Directions: Return, word for word, the lines of the listing below from the one with "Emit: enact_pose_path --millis" through the one with "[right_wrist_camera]", and no other lines.

════

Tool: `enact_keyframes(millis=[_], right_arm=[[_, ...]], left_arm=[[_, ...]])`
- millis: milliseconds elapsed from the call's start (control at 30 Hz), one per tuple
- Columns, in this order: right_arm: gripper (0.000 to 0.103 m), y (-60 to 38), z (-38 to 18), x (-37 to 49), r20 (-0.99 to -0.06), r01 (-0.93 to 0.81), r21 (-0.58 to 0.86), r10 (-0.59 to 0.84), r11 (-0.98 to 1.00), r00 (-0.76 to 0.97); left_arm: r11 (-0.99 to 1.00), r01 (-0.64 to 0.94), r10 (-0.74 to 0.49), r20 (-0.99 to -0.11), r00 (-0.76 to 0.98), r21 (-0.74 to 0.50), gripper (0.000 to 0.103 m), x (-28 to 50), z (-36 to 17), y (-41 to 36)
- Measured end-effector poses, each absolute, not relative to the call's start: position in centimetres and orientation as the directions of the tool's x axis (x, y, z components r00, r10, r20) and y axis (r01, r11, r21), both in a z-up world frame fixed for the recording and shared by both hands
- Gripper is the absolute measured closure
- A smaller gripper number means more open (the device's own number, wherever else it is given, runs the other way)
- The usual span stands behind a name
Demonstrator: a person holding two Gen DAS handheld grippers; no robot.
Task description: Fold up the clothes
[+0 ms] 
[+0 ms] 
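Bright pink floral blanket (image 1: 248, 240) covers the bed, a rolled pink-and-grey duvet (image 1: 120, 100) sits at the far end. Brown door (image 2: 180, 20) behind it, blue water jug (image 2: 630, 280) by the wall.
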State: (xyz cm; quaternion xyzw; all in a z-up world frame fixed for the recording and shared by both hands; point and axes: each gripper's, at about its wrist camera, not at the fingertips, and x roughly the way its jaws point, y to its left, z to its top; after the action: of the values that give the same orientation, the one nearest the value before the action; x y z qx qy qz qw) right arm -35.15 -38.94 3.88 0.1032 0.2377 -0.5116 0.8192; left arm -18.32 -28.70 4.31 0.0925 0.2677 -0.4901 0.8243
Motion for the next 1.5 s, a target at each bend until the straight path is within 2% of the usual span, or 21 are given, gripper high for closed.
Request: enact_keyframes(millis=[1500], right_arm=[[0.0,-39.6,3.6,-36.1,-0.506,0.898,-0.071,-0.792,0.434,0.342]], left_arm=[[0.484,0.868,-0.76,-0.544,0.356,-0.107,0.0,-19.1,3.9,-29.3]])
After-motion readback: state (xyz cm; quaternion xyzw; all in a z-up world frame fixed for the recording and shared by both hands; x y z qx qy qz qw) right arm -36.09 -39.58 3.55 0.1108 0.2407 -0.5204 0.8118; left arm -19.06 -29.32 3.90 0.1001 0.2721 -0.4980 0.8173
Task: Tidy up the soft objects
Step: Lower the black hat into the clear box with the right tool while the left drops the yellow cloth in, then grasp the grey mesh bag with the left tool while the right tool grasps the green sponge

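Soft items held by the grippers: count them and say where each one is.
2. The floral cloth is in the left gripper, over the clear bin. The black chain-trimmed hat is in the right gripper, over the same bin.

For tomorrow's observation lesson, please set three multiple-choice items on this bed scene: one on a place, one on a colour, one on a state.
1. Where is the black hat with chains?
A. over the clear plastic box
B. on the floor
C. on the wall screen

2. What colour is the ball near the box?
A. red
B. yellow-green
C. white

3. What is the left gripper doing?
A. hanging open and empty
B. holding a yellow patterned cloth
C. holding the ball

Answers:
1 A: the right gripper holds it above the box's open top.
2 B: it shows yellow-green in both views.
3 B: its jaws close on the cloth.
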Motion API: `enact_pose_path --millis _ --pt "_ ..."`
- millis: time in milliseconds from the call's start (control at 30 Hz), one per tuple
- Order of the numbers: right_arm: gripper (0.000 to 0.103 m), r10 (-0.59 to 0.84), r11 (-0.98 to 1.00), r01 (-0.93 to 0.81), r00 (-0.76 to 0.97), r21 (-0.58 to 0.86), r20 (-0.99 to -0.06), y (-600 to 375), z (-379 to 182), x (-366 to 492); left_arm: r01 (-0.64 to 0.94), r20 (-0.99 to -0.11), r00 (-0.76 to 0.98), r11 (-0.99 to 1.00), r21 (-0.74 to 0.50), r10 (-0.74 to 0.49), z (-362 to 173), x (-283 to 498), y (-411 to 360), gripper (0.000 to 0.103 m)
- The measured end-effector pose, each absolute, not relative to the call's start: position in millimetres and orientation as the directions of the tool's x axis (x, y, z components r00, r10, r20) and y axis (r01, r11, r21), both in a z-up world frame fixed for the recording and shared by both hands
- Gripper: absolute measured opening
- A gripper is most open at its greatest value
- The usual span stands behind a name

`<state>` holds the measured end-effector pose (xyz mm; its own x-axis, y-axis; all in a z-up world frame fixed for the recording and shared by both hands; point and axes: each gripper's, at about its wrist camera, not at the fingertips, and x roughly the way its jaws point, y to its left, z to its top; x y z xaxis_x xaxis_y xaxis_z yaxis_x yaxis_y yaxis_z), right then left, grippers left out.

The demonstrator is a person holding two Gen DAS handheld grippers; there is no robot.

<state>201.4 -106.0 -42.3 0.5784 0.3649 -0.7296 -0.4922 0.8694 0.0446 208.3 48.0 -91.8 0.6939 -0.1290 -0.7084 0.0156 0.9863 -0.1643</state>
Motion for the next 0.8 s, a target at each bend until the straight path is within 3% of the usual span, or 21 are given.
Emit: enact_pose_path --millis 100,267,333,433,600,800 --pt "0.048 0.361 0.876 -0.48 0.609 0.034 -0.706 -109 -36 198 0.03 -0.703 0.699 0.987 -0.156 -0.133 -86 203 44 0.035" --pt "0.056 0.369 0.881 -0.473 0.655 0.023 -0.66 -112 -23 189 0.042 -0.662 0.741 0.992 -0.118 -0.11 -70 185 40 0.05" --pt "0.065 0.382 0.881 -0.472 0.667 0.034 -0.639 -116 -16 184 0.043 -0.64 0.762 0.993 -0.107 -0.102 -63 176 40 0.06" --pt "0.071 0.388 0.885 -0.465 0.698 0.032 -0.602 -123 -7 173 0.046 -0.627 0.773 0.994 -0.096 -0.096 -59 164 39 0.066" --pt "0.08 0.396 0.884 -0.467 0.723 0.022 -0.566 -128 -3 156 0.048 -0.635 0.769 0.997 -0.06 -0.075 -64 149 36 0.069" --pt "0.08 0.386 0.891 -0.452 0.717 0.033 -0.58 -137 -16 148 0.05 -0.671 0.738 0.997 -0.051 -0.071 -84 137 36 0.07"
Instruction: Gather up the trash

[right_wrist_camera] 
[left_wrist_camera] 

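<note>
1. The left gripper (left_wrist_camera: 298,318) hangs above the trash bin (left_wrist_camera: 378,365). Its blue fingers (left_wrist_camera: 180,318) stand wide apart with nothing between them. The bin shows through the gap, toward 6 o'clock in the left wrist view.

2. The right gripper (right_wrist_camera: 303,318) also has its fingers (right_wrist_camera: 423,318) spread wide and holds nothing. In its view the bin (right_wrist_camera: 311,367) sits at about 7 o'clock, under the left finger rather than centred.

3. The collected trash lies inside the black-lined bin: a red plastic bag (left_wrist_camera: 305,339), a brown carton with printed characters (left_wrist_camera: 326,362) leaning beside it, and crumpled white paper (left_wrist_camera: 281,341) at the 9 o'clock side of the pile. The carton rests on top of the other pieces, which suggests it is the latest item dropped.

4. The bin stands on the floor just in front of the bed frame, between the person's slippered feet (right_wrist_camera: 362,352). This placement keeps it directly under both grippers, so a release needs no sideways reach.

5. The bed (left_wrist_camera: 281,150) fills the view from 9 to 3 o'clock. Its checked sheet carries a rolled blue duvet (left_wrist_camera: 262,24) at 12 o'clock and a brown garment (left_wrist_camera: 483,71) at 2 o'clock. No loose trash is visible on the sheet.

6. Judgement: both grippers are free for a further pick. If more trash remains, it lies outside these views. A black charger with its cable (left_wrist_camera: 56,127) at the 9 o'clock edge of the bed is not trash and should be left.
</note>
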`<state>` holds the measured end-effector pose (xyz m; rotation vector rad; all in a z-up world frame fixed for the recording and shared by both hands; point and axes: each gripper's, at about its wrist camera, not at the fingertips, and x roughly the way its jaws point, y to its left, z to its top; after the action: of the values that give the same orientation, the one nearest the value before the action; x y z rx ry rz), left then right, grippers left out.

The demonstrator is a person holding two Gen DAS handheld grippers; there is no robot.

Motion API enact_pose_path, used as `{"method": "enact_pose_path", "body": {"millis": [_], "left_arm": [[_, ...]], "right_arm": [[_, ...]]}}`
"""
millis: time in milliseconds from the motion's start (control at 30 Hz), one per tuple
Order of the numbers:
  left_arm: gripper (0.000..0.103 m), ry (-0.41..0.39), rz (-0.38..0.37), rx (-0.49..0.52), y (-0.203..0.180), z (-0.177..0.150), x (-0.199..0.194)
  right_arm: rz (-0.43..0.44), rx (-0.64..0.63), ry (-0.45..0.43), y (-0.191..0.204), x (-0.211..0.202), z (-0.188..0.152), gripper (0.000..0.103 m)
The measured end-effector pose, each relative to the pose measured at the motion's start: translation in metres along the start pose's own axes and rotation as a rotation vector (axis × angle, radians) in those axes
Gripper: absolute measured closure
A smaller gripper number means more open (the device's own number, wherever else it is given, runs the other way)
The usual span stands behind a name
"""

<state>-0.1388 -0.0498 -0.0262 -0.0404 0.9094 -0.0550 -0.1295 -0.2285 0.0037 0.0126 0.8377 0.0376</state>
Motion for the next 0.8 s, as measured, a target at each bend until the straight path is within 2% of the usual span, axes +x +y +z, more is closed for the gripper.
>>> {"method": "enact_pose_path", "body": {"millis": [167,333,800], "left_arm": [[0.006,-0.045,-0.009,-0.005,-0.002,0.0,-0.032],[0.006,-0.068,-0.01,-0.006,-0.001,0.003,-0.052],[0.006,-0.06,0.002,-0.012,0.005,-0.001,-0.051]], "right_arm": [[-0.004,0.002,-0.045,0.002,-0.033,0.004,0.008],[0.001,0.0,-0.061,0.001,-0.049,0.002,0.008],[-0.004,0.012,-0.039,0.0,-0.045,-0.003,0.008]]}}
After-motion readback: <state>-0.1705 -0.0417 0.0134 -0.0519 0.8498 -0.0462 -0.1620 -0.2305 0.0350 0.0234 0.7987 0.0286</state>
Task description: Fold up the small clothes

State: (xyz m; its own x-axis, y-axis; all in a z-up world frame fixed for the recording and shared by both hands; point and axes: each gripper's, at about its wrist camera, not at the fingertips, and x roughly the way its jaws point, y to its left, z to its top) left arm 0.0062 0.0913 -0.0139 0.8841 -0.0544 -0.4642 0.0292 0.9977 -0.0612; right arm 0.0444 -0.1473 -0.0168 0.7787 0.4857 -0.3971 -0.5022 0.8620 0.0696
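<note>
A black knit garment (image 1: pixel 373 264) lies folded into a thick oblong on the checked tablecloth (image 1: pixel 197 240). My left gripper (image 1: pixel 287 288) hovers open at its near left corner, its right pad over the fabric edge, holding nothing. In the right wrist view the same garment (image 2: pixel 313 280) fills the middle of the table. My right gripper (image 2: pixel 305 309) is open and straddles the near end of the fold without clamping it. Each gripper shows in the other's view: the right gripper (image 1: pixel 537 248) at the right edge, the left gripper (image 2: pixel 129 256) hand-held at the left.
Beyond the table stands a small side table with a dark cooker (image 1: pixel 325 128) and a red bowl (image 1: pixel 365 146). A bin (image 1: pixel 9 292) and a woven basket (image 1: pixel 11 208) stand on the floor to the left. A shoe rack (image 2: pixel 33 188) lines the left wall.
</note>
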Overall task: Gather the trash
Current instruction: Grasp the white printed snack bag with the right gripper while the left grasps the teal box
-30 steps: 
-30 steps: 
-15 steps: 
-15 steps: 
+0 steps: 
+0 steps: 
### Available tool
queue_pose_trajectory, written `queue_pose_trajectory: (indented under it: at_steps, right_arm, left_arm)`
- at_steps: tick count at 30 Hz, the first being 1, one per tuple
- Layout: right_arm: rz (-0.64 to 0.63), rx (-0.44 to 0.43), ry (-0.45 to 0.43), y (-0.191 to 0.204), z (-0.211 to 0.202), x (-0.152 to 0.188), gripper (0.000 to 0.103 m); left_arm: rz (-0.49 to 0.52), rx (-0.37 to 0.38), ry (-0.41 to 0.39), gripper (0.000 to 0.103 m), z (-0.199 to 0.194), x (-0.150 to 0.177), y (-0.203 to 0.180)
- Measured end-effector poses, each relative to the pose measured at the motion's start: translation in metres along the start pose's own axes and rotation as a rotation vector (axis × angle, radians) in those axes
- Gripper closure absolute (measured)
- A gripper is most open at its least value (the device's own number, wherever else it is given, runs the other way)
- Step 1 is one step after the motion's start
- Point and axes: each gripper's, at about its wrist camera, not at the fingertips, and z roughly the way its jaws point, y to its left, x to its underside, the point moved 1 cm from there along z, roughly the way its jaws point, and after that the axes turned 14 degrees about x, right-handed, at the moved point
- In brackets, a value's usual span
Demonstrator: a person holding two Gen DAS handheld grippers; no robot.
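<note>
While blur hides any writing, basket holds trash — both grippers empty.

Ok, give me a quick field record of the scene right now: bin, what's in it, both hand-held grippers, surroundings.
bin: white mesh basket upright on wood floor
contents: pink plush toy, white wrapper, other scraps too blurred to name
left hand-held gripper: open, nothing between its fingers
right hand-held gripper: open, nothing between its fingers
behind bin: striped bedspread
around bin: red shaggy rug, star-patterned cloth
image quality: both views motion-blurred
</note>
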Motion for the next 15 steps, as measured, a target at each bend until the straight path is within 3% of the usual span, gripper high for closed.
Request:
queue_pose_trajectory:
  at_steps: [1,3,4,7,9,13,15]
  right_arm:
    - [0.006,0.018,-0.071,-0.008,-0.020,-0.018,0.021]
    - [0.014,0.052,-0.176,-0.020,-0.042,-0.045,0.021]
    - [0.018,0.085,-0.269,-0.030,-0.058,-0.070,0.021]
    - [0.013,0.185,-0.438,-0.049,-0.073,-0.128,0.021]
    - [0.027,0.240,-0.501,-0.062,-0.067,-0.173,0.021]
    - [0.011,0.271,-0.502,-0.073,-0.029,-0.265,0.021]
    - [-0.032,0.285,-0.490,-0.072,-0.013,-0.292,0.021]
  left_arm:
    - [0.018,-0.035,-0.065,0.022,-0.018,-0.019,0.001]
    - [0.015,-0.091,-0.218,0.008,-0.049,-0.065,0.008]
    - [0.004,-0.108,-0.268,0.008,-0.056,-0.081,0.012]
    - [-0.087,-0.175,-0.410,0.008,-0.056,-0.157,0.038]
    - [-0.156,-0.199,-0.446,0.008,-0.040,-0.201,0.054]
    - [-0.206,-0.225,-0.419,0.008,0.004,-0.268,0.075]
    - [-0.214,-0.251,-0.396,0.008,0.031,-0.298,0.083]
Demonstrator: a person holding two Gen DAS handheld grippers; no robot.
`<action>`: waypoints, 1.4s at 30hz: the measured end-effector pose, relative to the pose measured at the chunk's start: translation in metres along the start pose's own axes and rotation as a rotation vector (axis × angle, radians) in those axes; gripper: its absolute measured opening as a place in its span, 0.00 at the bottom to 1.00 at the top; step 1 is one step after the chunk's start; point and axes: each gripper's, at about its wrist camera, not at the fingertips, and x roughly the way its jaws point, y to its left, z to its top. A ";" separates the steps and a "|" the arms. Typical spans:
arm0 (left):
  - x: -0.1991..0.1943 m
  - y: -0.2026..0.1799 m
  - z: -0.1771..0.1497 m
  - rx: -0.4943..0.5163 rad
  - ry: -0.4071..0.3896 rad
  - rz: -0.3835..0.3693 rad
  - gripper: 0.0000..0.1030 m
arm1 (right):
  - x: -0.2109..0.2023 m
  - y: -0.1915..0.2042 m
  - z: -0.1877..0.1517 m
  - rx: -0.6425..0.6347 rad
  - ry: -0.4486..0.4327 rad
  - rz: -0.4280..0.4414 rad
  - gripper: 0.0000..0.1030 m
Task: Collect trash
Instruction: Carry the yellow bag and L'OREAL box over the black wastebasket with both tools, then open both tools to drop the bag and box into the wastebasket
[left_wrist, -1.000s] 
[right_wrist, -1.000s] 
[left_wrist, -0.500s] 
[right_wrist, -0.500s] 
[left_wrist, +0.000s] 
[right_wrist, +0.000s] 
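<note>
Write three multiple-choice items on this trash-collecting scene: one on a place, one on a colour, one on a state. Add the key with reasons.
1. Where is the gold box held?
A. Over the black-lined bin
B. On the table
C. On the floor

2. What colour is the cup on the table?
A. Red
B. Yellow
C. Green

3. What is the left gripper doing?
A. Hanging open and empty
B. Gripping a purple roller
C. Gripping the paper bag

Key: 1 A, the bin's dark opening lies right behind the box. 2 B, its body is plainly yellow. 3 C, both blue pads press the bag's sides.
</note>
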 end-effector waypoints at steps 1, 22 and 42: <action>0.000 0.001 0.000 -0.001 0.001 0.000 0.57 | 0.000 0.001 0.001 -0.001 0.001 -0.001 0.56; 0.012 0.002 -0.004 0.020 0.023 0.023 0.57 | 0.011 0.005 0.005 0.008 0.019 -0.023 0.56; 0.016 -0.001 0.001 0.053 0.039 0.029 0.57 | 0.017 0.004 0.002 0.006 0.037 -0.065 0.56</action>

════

Final answer:
Emit: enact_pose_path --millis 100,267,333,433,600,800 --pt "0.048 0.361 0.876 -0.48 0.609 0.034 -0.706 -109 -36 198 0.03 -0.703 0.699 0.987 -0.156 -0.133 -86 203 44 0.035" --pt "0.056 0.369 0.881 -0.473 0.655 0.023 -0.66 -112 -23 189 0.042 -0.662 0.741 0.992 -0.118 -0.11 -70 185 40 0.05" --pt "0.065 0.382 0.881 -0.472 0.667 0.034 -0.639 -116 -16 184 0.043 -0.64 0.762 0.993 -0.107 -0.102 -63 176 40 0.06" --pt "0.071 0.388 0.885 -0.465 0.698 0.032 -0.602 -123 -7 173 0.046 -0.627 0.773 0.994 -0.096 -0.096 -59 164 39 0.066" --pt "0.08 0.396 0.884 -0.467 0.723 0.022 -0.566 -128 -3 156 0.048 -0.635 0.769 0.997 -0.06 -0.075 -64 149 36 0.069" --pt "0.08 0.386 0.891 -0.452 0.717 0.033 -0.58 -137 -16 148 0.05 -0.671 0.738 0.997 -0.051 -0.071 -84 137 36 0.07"
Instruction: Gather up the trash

[right_wrist_camera] 

The answer is complete.